According to the survey, more than 75 percent of journalists believe they’ll be asked to produce more stories and that they’ll never be off the clock. Another 70 percent said their work will be more stressful than other white-collar professionals in the future, and 86 percent agreed strongly with the statement that they “will have to engage in personal branding … to succeed professionally.”

Simply put, journalists believe their job will become increasingly difficult and that they’ll have less support from their employer along the way.

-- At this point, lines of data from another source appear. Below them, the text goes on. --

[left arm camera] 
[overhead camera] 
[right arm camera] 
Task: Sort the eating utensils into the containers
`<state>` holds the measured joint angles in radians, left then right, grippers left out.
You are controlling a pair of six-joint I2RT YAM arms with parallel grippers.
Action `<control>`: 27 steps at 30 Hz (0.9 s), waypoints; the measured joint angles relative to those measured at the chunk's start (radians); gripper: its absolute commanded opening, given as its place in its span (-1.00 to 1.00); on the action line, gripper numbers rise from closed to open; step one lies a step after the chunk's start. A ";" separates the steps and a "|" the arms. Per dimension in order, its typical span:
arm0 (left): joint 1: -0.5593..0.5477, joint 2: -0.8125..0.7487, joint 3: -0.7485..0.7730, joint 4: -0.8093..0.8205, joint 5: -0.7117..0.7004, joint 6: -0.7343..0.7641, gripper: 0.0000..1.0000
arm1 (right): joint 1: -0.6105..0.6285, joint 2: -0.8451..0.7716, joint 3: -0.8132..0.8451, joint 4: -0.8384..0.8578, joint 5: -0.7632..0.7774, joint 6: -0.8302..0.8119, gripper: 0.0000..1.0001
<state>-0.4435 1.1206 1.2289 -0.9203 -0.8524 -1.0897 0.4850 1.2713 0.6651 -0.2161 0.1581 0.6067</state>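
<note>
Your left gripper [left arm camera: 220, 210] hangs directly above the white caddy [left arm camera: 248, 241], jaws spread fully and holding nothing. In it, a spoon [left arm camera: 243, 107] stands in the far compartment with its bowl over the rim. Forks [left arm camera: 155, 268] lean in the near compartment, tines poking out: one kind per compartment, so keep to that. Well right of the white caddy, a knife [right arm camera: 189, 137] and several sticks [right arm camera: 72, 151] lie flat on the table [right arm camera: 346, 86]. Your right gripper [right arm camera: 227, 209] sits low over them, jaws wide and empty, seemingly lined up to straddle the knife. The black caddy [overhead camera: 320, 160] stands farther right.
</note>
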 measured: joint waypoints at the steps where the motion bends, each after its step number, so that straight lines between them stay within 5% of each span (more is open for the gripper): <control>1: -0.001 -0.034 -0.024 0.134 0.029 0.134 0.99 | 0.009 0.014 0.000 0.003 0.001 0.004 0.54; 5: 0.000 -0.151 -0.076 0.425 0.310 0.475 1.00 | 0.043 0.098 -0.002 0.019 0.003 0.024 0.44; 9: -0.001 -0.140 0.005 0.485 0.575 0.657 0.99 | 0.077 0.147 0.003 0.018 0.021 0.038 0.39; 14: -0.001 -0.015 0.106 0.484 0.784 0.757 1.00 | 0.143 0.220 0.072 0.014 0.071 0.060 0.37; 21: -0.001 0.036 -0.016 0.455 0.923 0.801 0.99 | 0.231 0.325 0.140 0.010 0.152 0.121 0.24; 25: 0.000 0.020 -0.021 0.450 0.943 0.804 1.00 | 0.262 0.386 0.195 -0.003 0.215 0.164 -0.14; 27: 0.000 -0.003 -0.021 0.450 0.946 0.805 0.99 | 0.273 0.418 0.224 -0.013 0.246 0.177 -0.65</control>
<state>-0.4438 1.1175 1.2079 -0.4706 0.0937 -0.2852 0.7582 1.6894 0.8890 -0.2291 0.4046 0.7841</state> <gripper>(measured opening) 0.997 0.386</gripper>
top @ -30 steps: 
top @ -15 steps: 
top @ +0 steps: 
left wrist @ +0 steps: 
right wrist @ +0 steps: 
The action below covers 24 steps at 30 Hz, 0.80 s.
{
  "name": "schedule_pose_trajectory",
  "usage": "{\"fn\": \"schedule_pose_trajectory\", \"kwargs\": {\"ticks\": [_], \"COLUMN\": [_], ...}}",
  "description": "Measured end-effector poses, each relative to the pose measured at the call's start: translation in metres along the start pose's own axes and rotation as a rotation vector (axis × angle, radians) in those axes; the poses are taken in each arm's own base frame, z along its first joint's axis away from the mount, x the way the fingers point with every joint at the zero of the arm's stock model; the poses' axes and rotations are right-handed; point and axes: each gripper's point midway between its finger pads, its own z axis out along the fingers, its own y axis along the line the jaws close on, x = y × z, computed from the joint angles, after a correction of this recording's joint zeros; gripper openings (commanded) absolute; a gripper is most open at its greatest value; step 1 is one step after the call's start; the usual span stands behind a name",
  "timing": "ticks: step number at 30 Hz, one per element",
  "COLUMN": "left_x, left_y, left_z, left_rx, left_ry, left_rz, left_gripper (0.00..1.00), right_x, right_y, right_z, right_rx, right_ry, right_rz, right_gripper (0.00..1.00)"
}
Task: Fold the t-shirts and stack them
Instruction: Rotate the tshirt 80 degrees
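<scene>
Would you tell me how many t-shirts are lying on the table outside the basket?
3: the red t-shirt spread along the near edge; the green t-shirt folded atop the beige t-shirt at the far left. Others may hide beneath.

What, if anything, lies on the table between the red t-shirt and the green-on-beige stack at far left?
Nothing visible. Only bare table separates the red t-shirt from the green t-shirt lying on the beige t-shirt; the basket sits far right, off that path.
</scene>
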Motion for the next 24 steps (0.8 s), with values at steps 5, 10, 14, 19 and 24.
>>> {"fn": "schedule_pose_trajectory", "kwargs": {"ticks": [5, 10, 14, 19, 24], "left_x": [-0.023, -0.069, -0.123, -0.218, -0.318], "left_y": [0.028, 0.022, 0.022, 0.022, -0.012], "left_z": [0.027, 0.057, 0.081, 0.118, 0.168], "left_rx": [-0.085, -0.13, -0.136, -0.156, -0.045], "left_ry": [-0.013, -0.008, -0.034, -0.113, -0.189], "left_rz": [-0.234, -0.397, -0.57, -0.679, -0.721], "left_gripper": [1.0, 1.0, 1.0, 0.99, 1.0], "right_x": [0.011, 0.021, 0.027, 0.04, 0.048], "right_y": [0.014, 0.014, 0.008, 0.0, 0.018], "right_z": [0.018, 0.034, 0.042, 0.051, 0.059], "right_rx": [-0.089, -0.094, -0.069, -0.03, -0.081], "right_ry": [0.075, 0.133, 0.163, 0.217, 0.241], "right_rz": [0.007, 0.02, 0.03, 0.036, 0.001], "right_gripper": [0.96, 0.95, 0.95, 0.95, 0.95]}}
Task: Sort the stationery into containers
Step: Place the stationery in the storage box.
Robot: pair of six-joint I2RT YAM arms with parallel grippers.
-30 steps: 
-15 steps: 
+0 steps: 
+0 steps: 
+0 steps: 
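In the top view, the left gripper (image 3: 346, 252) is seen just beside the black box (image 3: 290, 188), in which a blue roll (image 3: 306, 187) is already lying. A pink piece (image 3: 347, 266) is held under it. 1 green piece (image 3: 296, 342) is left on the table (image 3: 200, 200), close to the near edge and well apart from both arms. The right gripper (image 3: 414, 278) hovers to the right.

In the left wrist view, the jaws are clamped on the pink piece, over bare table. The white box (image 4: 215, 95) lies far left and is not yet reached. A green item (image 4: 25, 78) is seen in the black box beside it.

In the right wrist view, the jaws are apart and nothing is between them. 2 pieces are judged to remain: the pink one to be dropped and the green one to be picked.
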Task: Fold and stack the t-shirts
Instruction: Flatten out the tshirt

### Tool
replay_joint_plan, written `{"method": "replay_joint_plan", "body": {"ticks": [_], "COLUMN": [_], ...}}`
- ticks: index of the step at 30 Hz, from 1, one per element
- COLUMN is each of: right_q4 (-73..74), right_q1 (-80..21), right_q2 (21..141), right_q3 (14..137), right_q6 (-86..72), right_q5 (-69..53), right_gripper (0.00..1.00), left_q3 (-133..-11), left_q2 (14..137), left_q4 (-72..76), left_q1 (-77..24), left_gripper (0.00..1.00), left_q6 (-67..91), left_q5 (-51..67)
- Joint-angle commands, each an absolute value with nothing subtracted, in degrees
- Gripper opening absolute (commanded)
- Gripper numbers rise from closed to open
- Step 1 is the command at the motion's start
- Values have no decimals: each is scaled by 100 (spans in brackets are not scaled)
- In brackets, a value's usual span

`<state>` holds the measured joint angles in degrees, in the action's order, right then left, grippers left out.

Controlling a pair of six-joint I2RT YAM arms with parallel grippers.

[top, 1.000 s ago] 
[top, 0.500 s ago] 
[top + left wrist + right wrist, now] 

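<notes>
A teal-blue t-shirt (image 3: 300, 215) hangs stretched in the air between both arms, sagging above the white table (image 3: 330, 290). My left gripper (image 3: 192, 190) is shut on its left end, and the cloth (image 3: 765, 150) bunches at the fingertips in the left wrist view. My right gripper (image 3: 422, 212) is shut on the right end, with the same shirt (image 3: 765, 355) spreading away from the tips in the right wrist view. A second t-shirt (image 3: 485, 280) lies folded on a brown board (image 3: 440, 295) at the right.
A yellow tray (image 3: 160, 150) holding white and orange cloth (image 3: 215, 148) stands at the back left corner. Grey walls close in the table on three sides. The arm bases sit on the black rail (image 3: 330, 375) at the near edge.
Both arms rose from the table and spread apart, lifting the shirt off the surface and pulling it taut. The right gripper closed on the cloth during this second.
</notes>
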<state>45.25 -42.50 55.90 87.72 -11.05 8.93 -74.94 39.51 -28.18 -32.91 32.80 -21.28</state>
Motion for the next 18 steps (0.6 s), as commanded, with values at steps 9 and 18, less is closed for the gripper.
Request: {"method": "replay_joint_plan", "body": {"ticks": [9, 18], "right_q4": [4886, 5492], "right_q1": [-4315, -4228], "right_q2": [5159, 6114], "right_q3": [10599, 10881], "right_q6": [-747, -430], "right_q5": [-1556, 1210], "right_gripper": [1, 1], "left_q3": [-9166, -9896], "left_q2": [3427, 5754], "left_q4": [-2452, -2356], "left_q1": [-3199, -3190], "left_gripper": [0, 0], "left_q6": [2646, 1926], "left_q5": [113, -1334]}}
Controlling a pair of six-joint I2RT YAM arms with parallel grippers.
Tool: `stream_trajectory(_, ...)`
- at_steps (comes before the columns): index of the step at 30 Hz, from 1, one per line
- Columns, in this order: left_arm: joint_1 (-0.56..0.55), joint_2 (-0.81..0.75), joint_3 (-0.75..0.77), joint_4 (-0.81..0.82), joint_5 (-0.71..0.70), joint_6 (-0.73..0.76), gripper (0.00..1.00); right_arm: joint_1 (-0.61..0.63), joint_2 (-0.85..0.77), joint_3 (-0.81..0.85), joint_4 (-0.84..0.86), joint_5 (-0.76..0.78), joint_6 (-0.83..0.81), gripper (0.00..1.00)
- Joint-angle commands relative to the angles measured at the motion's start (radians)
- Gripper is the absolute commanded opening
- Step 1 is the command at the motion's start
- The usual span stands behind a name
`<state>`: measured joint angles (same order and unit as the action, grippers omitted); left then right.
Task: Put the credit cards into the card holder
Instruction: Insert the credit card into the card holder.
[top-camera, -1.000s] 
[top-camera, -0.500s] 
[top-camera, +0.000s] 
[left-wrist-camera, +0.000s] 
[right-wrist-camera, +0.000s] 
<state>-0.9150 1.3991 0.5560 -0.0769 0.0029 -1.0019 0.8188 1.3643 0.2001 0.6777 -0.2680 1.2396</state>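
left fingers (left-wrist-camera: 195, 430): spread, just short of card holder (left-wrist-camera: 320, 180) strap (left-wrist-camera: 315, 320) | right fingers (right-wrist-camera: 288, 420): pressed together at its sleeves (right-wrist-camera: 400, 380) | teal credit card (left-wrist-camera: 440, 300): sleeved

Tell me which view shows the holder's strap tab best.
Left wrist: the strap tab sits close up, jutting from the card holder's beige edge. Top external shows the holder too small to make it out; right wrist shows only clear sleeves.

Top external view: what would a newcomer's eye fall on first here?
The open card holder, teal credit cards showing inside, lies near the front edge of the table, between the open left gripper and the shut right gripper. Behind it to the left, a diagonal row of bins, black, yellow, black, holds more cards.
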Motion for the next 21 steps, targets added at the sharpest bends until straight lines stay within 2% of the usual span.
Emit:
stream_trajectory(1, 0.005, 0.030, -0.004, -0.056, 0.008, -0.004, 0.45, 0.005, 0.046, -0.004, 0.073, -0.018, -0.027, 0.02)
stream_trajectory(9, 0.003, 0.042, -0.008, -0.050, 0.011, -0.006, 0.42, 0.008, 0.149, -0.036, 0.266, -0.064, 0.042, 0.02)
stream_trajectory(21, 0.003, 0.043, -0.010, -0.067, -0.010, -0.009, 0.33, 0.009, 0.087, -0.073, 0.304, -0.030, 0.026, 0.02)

“This was nothing earthshattering for us,” SPJ Executive Director Joe Skeel said in an interview with Associations Now. “The industry is in a constant state of change, people are being required to do more, work in multiple platforms, create their own identity. But what was comforting to me from this survey is that, despite all of the challenges that come with it, people still find it to be incredibly gratifying—journalism’s very much a cause-driven profession.”

Seventy percent of respondents at least somewhat agreed that journalism would be professionally more satisfying in the future.

Because the results worked to validate perceptions that SPJ was already aware of, Skeel said no major changes would come about in the way the organization operates or in the benefits it offers to members. SPJ, alongside the industry it represents, has had to evolve over time.

“Our goal is pretty much the same when it comes to helping members, and that is to provide training and resources that help them do better journalism,” he said. “As new skills are required of journalists, we view our role as being somebody who trains them in those skills and provide resources that they need.”

SPJ has also implemented new member benefits in recent years, like access to free insurance quotes and retirement advice—resources that freelancers, which there are more and more of, might not otherwise have access to.

Skeel credits SPJ’s ability to adapt to its efforts to listen to members.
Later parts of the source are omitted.